Das war auch fällig. Wir haben unbestritten heute die beste Luftqualität aller Zeiten in den Städten und dann brauchen wir ein Fahrverbot für tausende Autos? Die Hardwarelösung und Abwrackprämie sind überflüssig und wirken viel zu spät und sind eine gigantische Geld- und Recourcenverschwendung. Es ist zu hoffen, daß diesmal auch sachgerecht vor Gericht argumentiert wird. Zunächst sollten die Meßstationen, wie in anderen EU-Staaten auch, einfach korrekt nach EU-Richtlinie platziert werden und nicht direkt an der Fahrbahn in einer Häuserschlucht. Die EU-Richtlinie erlaubt eine Entfernung bis zu 10 m zur Straße und wenn man dazu als Hintergrund einen Park oder freien Platz wählen würde, dort wo sich Menschen wirklich länger als eine Ampelphase aufhalten, werden die Grenzwerte garantiert eingehalten.
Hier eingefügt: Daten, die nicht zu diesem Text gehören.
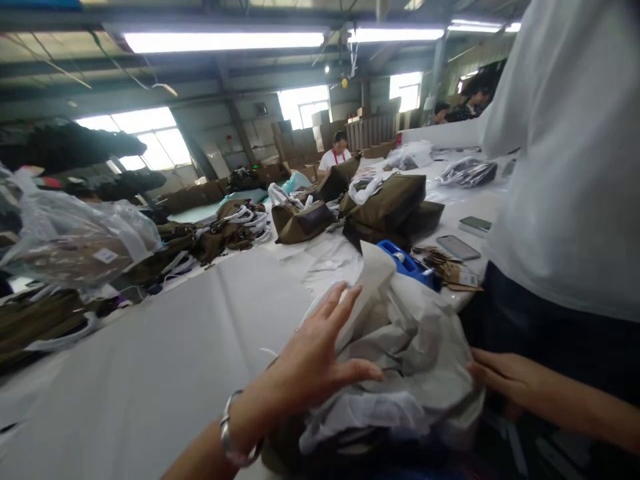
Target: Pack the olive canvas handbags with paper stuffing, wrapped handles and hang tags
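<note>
A heap of crumpled white paper point(415, 340) fills the opening of an olive-brown bag point(283, 443) directly in front of me. My left hand point(320, 350), with a silver bracelet at its wrist, is at the heap's left side, thumb and fingers spread apart. On the other side, my right hand point(505, 377) has its fingertips closed at the paper's right edge; some of its fingers are hidden. A white wrapped strip point(367, 413), apparently a bag handle, crosses the near side. The lower part of the bag is dark and blurred.
Beyond the paper lie a blue tape dispenser point(405, 263), brown tags point(457, 273) and two phones, the nearer phone point(457, 247) among them. Olive bags point(385, 203) stand farther back. A person in a white shirt point(570, 167) stands close at right. White sheeting point(165, 353) covers the left table.
</note>
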The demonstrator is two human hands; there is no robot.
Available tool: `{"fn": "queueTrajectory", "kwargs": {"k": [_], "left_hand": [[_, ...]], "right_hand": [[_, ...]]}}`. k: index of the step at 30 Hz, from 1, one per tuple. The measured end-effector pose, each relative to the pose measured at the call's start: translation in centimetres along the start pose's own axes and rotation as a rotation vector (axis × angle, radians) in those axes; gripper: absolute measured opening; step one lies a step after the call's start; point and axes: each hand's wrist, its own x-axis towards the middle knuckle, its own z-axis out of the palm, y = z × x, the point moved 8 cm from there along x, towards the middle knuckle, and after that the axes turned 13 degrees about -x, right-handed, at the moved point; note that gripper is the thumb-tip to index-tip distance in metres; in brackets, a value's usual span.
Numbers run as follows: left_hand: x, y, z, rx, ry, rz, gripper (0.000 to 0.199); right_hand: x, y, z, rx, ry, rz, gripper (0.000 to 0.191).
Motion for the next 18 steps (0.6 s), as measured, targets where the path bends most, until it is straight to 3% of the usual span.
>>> {"fn": "queueTrajectory", "kwargs": {"k": [2,3,5,6,8,10,13,15,18], "left_hand": [[2.2,-0.2,2.8,-0.042,-0.164,0.024,0.114],[2.9,-0.3,4.2,-0.064,-0.234,0.025,0.117],[3.6,-0.3,6.5,-0.107,-0.338,0.008,0.119],[3.8,-0.3,7.4,-0.135,-0.367,-0.007,0.117],[4.1,-0.7,8.4,-0.189,-0.355,-0.043,0.112],[4.1,-1.6,8.2,-0.182,-0.240,-0.056,0.108],[3.2,-2.9,7.2,-0.037,-0.094,-0.013,0.096],[2.4,-3.5,6.4,0.031,-0.057,0.025,0.091],[1.6,-4.1,4.3,0.056,0.060,-0.013,0.087]], "right_hand": [[-0.3,-0.8,3.4,0.165,-0.209,-0.040,0.061],[-0.3,-1.7,4.1,0.233,-0.215,-0.067,0.063],[0.4,-3.7,4.0,0.398,-0.092,-0.093,0.065],[0.7,-4.8,3.9,0.513,-0.043,-0.105,0.067],[1.3,-7.7,4.0,0.735,-0.061,-0.188,0.071],[1.5,-10.6,3.9,0.829,-0.127,-0.328,0.073],[1.1,-12.5,2.7,0.639,-0.083,-0.486,0.067],[0.9,-11.4,1.4,0.417,0.077,-0.459,0.056],[0.4,-6.8,-0.2,0.146,0.368,-0.231,0.052]]}}
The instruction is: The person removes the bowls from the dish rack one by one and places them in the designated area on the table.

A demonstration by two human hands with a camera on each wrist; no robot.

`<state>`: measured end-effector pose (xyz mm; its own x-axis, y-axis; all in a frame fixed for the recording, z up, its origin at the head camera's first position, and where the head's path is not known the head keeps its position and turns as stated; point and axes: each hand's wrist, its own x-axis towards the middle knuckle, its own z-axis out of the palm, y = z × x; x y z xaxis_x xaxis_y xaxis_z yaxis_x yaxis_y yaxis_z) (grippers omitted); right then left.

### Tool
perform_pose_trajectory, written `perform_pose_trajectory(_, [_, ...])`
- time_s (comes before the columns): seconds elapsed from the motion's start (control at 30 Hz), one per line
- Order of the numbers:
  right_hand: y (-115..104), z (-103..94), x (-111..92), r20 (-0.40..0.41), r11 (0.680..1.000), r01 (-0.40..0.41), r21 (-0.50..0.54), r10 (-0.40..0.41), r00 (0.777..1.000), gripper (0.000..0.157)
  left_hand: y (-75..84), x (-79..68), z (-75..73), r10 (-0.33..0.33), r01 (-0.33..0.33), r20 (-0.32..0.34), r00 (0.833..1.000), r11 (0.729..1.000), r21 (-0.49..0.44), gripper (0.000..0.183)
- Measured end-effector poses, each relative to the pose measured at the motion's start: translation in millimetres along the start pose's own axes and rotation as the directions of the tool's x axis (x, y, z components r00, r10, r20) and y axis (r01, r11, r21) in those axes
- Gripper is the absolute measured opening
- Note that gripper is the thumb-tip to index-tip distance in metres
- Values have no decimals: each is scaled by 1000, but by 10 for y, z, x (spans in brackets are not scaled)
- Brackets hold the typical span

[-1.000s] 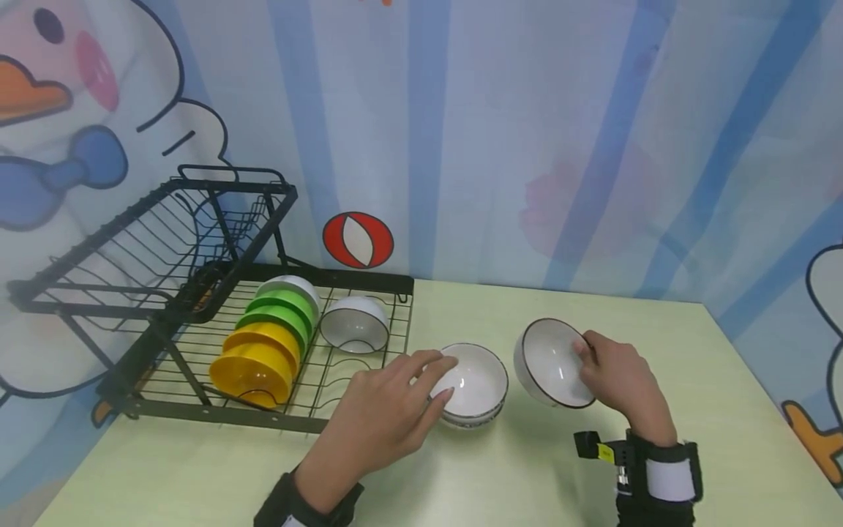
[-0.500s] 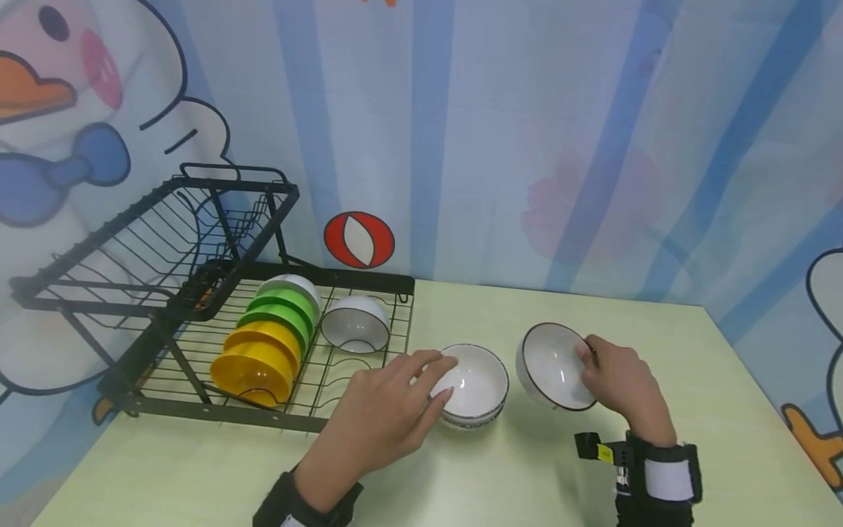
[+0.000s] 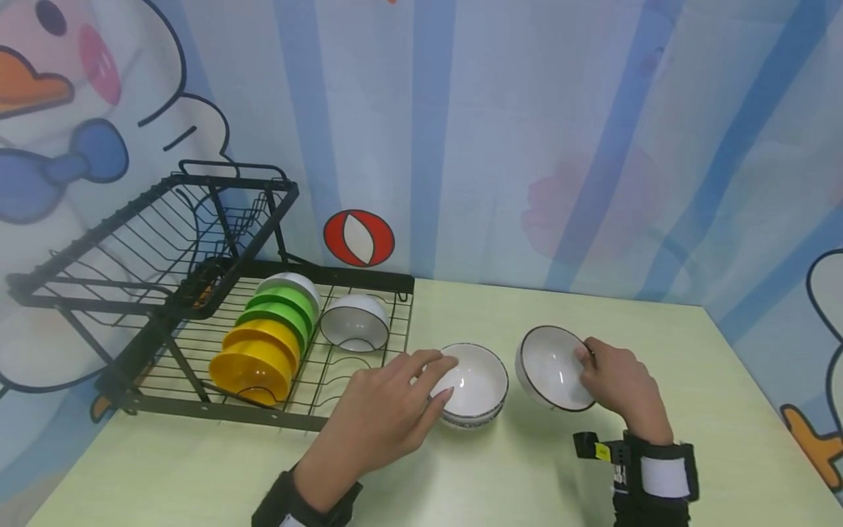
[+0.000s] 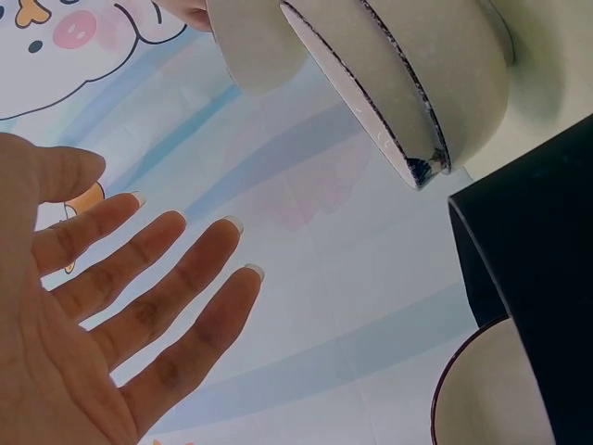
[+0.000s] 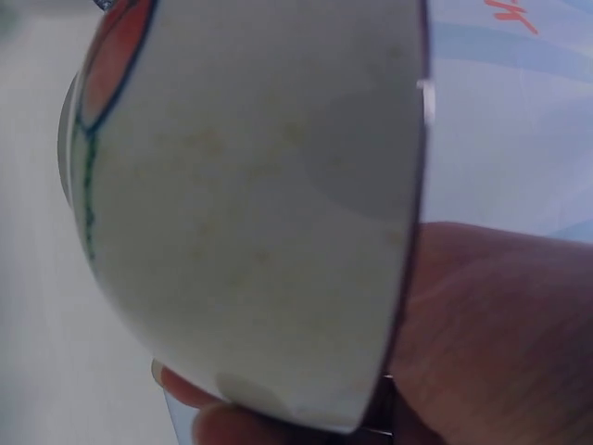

Aber dazu fehlt anscheinend noch der politische Wille. Zudem ist die gesundheitliche Relevanz des Grenzwertes (40 µg) in Frage zu stellen, angesicht alternativer Grenzwerte (USA 100 µg/m³, 950 µg/m³ an Arbeitsplätzen in Industrie u. Handwerk (Schweiz 6000 µg/m³ !)
alfred13 19.09.2018
5. Gut so!
Endlich eine Landesregierung, die sich nicht der Willkür eines Einzelrichters (!) am Frankfurter Verwaltungsgericht, der anscheinend Weltenretter spielen will, unterwirft. Endlich!